Life style changes over short-term diets

Today is rest day meaning no exercise! I love exercise but not 7 days a week, I also love to eat and watch mad men, eating the most, I’ve eaten more sausage rolls than I should today…I hope the January revolutionists/heroes are still at it with their fitness/diet goals whatever they may be!

I have to get this out: I am a big non-believer in short-term diet plans/detox juicing session the kind where you have to cut something out of your diet or just eat one thing. In my mind it’s rather simple, whatever your food habit/lifestyle was, it wasn’t working in helping you to be at your desired weight or physique. Any radical change, as is with a lot of diet plans, will get you to loose the weight.

Going off the diet isn’t the thing that is making you put back on the weight, it’s the slipping back into the bad routine that does it. Instead of going back on [insert diet plan], you need a new plan of action, one that you will stick to FOR LIFE, that you are going to like to do, there is no short cut.

In 2014 I became very depressed, for numerous reasons and factors. I gained 9 kgs unknowingly. It wasn’t until I couldn’t button my “big” jeans up, that I realised what had happened. Something had to change, and some things had changed, I was eating more than I needed, not exercising enough. I wasn’t running like I used to, knee problems put me off.
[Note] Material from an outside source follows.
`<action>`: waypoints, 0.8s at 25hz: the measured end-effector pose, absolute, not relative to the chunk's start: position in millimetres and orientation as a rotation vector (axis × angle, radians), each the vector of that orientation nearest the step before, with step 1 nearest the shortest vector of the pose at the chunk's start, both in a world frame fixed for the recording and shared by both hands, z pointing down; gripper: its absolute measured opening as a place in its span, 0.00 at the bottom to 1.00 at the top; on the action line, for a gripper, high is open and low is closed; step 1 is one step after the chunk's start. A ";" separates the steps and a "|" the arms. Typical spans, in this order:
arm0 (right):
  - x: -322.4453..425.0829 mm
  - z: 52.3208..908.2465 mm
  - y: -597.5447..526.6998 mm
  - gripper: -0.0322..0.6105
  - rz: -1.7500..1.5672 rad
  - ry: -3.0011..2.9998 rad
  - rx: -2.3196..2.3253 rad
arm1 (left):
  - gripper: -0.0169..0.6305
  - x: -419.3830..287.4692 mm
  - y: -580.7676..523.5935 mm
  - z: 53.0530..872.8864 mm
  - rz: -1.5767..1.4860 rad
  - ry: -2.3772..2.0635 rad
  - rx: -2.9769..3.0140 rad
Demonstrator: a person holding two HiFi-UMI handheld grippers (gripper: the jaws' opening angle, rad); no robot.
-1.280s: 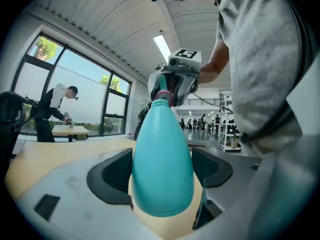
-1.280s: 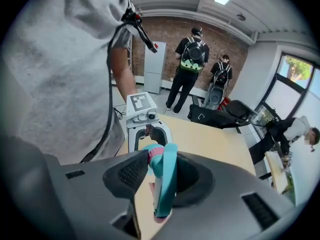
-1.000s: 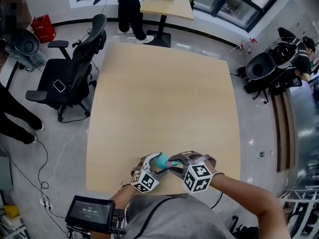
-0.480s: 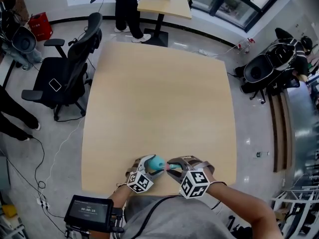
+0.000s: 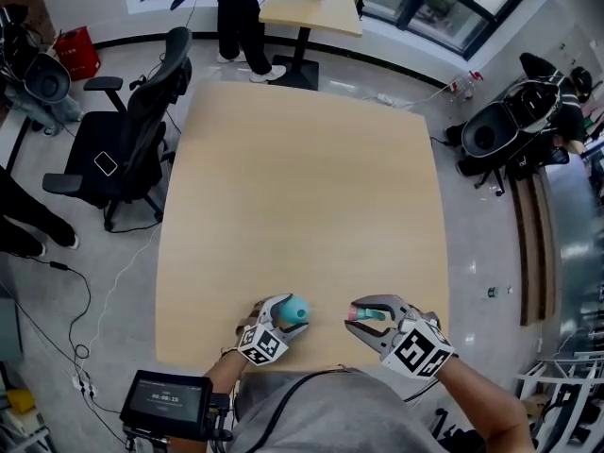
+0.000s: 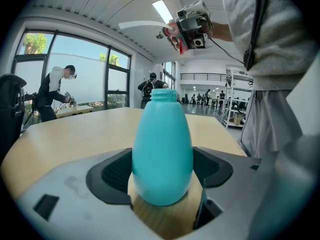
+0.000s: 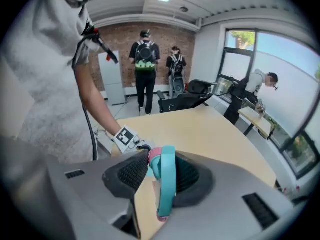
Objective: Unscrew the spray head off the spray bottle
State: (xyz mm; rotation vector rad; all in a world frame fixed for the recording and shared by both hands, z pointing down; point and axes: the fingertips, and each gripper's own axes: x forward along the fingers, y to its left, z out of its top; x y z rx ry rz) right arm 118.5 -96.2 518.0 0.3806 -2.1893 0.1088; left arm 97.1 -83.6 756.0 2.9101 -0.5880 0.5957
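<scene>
A teal spray bottle [image 5: 296, 308] stands upright near the table's front edge, its neck bare. My left gripper [image 5: 288, 311] is shut on its belly, and both pads press the bottle [image 6: 162, 154] in the left gripper view. The teal and pink spray head [image 5: 366, 314] is off the bottle, to its right, held in my shut right gripper [image 5: 363, 315]. In the right gripper view the spray head [image 7: 166, 179] sits edge-on between the pads. From the left gripper view the right gripper [image 6: 186, 26] hangs high above the bottle, with the white dip tube [image 6: 142, 25] sticking out to the left.
The light wooden table [image 5: 302, 187] stretches away beyond the bottle. A black office chair [image 5: 127, 144] stands at its left side, and a smaller table [image 5: 311, 12] with a person beside it is at the far end. A small screen device [image 5: 170, 402] sits at my waist.
The right gripper has pulled away to the right and upward from the bottle, taking the spray head with it. The left gripper and bottle have stayed in place.
</scene>
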 end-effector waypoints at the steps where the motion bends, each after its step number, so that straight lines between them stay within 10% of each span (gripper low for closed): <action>1: 122.1 516.5 -99.4 0.26 0.160 -2.208 0.426 | 0.59 96.8 -82.7 756.3 0.601 -0.584 2.910; 20: 192.5 730.3 -122.1 0.26 1.352 -2.026 0.917 | 0.59 81.3 -75.6 736.4 0.569 -0.588 2.894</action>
I started my work slowly but determined in the gym on the treadmill, limiting myself to 30 mins to avoid any knee pains, then RICE as a preventative measure. It worked I was getting fitter building a good base. But that wasn’t enough either; with the advice from a personal trainer I changed my diet too. Not too radically, I am constantly making changes and tweaks. It was hard at first and I have “cheat days”. I keep track of myself by using a spreadsheet writing down everything I eat and the nutrition values, and then I add them up at the end of the day. With that I am able to tell if I am eating too much of something and as a result I find myself eating more veg and getting my 5 a day!

I eat what I want in moderation. I eat full fat sausages on rare occasion; I actually prefer the low fat kind after a year of eating them. It is a trade off; I don’t see what’s so bad about it.

First miles in the challenge done!

2.88 miles (It was suppose to be a 5 k but I turned in a road to early!!)

First miles clocked not sure how to gage it; I kept jogging at a slow pace, non-stop. Developed a stitch but just kept on going even if I was probably more close to walking pace at its worst. This is probably one of the hardest things to do keep running with a stitch, which can get painful. It has taken me a very very long time to push through it. Many more stitches to come, and it isn’t so bad, I have no idea if this will ever go away though?! We will see.

I did a full body work-out yesterday which left my triceps, lats and glutes aching- a sign of a good work out, didn’t hinder my run too much today. Kept it as slow as possible. Tomorrow is rest day. I’ll probably invest in a nice bag of frozen peas.

Running under the stars

It’s cold, a little bit wet outside, the temperature is somewhere around zero degrees Celsius and I can hear the wind battering the house. I think of every excuse not to go out for a run. For a few days it works and then I start feeling weird, withdrawal sets in.

So I head out one evening. Throughout the first mile I’m cold, the wind cuts through my clothes and I can really feel it. I breathe out extra hard into my neck gaiter to keep my face warm. “SIGH why do I do this?!” is something that crosses my mind often in the beginning of my cold runs in the winter.

Somewhere around mile 2 my body starts to warm and I am settling into my natural stride. I stop skipping tunes on Spotify and just run with it. I look up and I remember why I run. There is just something spectacularly awesome running when the sky is covered in stars. There are not a lot of people around and hardly any cars, the world is my oyster and I can run to wherever I want. There is no pressure, I don’t have to be anywhere, do anything, I just need to run.